Exercise brief: Each line below containing the word "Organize" needs to be shown.

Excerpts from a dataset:
--- START ---

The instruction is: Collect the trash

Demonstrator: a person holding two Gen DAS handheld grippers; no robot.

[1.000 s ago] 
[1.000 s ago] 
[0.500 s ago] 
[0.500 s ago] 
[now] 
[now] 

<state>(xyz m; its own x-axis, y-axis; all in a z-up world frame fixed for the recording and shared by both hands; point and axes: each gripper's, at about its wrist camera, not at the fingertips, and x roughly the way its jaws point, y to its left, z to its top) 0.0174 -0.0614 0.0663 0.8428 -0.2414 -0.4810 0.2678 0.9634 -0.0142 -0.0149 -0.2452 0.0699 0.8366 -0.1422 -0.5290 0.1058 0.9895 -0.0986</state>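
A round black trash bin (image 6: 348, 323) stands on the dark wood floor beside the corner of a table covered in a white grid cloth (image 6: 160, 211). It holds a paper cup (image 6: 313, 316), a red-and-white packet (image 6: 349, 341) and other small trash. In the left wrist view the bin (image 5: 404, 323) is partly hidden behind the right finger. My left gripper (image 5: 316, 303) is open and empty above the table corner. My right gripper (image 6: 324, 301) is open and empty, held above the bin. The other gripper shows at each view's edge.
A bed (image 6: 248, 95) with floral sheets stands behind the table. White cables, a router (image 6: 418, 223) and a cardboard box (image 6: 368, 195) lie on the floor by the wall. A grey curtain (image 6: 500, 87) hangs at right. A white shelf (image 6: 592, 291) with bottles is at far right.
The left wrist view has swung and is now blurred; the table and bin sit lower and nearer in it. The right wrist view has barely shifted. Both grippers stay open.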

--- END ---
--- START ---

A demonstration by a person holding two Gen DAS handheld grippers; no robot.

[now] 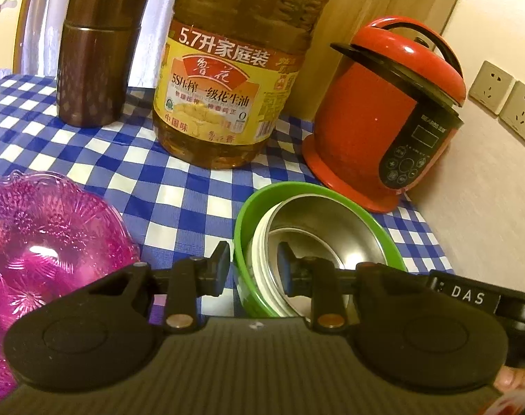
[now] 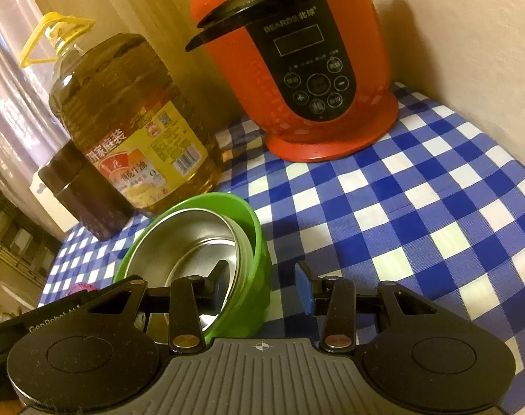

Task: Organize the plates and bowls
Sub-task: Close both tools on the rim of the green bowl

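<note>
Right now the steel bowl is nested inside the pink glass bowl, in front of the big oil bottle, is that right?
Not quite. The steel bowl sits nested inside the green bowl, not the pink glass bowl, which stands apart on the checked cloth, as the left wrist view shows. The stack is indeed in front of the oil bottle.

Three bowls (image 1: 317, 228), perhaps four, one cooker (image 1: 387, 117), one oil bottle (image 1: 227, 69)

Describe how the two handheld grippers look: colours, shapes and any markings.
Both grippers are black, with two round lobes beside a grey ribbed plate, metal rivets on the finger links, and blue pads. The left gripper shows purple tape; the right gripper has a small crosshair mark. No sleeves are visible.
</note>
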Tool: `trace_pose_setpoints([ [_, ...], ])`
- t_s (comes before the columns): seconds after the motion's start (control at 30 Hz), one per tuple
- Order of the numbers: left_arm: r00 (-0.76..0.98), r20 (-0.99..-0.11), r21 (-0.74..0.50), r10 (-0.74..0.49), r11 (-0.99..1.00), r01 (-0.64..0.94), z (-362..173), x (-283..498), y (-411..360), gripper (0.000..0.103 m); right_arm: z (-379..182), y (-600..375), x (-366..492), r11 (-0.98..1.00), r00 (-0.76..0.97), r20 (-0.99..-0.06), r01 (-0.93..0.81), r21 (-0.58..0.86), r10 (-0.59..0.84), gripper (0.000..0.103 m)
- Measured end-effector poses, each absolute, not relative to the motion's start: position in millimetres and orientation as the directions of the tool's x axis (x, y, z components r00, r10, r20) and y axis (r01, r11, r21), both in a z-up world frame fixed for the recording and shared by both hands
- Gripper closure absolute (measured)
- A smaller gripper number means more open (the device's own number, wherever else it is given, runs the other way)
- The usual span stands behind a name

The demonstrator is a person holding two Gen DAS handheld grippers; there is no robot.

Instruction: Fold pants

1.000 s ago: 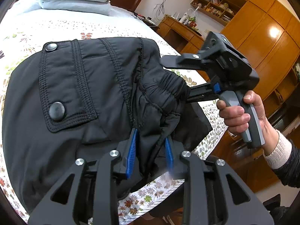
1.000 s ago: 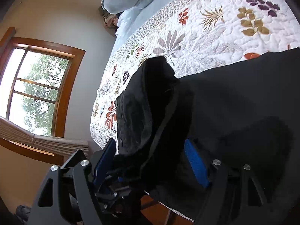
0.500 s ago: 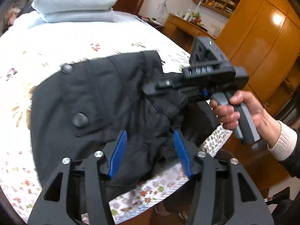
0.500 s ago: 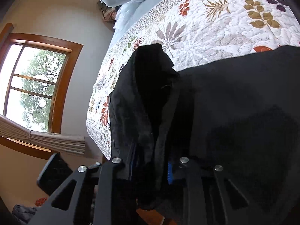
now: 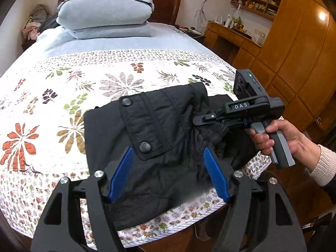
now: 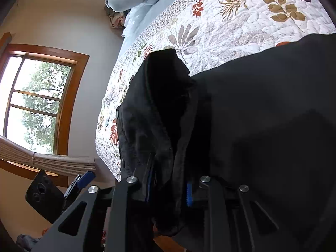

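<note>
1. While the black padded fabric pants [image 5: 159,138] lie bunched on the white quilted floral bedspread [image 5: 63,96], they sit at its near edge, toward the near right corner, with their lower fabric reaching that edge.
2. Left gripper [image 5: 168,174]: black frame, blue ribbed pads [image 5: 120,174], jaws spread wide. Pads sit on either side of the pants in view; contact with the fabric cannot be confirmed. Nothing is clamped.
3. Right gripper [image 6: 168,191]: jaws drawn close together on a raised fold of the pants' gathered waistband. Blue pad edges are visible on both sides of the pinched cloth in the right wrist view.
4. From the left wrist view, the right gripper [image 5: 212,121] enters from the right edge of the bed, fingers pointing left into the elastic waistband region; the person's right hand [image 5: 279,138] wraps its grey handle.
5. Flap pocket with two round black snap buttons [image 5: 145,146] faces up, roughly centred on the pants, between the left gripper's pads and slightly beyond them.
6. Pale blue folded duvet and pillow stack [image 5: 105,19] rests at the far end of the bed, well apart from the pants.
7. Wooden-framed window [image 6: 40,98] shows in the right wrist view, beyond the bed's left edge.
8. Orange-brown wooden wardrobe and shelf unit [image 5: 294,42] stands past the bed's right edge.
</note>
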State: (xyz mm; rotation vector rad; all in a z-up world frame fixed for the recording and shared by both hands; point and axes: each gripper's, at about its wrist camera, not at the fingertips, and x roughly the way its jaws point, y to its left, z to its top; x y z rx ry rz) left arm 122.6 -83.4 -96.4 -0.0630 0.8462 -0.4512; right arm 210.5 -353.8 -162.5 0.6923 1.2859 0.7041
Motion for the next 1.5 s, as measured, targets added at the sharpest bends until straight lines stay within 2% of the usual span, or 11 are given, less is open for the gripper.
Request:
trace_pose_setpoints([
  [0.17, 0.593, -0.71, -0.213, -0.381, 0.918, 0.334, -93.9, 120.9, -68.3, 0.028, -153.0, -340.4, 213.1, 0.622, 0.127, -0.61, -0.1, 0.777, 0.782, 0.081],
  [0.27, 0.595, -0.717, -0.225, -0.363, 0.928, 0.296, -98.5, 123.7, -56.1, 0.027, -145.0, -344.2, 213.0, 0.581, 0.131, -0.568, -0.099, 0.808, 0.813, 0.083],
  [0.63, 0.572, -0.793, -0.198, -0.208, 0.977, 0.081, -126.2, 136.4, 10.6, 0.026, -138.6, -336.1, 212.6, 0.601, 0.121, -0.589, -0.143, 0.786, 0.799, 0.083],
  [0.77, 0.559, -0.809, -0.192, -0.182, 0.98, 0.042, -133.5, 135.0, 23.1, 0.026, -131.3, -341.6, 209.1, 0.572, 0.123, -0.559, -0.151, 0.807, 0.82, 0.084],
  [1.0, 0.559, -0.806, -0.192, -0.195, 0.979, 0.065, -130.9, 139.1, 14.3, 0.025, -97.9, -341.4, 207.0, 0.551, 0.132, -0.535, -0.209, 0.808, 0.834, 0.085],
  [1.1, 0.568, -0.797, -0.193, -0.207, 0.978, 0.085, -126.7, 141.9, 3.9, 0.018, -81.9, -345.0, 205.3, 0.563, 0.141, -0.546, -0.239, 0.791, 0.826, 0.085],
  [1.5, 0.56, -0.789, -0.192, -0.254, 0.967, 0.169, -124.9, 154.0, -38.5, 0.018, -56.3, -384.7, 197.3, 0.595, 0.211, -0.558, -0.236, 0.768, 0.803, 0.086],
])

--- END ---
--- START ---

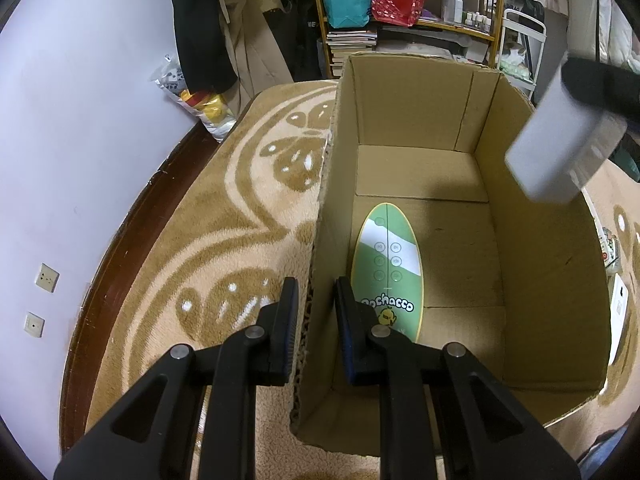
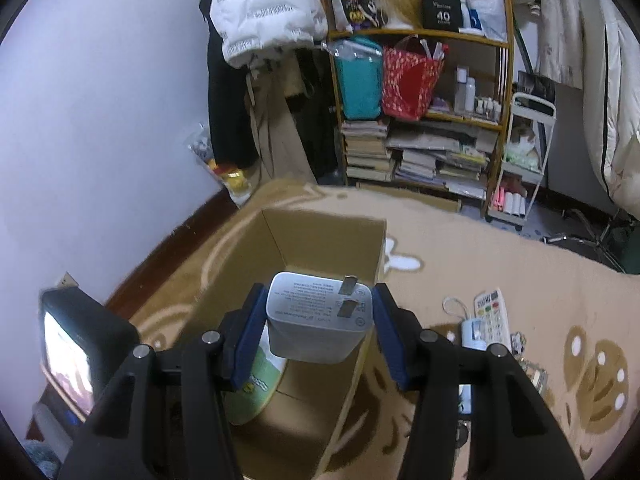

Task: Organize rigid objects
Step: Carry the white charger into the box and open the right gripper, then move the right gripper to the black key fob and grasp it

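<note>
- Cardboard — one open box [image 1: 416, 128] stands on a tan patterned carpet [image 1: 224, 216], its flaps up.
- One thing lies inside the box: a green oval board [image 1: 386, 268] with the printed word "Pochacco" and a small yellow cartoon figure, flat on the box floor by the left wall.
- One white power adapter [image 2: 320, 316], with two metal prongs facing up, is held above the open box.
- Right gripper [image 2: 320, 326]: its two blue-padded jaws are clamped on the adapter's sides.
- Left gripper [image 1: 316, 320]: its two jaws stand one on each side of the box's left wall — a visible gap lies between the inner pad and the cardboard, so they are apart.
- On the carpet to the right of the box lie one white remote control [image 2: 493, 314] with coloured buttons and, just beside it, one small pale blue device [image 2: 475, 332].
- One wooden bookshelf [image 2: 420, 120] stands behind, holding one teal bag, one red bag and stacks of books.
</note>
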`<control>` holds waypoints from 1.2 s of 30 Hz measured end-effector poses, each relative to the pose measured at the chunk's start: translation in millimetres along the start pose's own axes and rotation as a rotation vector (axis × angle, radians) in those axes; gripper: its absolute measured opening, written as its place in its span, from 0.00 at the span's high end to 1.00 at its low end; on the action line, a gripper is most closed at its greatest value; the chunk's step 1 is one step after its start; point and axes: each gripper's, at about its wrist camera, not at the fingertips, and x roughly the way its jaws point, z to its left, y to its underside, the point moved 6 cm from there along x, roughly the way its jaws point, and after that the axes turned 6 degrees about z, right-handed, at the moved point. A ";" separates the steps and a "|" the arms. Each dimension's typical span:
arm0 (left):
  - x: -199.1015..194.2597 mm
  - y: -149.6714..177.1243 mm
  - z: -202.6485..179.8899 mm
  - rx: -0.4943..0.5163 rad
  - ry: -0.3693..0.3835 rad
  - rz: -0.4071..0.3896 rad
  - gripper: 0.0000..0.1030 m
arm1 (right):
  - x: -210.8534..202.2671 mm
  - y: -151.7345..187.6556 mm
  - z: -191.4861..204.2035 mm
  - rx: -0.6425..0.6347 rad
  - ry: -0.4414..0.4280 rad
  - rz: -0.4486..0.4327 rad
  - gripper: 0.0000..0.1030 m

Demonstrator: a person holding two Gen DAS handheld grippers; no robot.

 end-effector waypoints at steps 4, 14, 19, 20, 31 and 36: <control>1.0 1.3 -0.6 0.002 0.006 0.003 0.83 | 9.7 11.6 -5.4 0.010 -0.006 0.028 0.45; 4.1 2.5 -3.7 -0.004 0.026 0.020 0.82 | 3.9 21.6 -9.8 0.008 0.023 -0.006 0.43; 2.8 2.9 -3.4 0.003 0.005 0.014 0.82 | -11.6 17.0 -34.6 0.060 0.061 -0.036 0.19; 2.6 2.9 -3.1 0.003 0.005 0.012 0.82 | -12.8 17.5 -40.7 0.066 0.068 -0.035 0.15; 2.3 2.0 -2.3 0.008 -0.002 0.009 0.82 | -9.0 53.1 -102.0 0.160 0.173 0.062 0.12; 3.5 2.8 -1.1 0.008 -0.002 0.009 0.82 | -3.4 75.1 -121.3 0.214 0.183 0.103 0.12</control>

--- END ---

Reply:
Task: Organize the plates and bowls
Task: Organize rigid objects

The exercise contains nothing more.